What follows is a listing to be repeated in full and without alteration.

[Dataset extract]:
--

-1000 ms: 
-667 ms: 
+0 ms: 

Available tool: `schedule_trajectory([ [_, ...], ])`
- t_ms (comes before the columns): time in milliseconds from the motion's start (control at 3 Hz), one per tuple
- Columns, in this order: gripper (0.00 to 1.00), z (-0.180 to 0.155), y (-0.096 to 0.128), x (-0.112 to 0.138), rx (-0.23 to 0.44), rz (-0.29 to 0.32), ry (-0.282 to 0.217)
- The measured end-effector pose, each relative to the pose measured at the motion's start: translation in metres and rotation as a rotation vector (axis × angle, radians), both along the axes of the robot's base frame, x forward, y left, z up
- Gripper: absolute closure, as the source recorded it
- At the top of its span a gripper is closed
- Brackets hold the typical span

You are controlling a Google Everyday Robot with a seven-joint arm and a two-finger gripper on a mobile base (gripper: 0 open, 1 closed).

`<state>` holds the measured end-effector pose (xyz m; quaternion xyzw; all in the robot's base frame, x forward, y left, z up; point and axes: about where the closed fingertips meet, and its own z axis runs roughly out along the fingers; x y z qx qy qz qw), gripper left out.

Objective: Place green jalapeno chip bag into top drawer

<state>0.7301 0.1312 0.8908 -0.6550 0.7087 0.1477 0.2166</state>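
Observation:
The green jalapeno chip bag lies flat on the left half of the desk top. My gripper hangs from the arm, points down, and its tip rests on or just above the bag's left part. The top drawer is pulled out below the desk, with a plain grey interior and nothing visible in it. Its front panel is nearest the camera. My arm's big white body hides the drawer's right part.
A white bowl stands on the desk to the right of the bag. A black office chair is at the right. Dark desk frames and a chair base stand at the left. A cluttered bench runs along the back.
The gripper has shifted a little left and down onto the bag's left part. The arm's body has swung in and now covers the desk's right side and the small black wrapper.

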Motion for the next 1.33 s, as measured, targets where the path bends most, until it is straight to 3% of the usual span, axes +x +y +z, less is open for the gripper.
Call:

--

[Task result]:
-1000 ms: 
-667 ms: 
+0 ms: 

Available tool: `schedule_trajectory([ [_, ...], ])`
- t_ms (comes before the columns): time in milliseconds from the motion's start (control at 3 Hz), one per tuple
- Columns, in this order: gripper (0.00 to 1.00), z (-0.180 to 0.155), y (-0.096 to 0.128), x (-0.112 to 0.138), rx (-0.23 to 0.44), rz (-0.29 to 0.32), ry (-0.282 to 0.217)
- The measured end-effector pose, each relative to the pose measured at the motion's start: translation in metres and rotation as a rotation vector (axis × angle, radians), both along the axes of the robot's base frame, x forward, y left, z up
- Gripper: absolute closure, as the source recorded it
- At the top of its span a gripper is closed
- Brackets hold the typical span

You are controlling a Google Everyday Robot with a seven-joint arm and a two-finger gripper on a mobile base (gripper: 0 open, 1 closed).

`<state>` holds the measured end-effector pose (xyz m; quaternion xyzw; all in the robot's base frame, x forward, y left, z up; point and axes: about where the closed fingertips meet, and its own z axis runs roughly out along the fingers; x y z qx qy qz qw), gripper left out.

Objective: Place green jalapeno chip bag into top drawer

<state>0.7301 0.1312 0.8908 -0.6550 0.7087 0.1477 0.2166</state>
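Observation:
The green jalapeno chip bag lies flat on the left half of the desk top. My gripper hangs from the arm, points down, and its tip rests on or just above the bag's left part. The top drawer is pulled out below the desk, with a plain grey interior and nothing visible in it. Its front panel is nearest the camera. My arm's big white body hides the drawer's right part.
A white bowl stands on the desk to the right of the bag. A black office chair is at the right. Dark desk frames and a chair base stand at the left. A cluttered bench runs along the back.
The gripper has shifted a little left and down onto the bag's left part. The arm's body has swung in and now covers the desk's right side and the small black wrapper.
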
Motion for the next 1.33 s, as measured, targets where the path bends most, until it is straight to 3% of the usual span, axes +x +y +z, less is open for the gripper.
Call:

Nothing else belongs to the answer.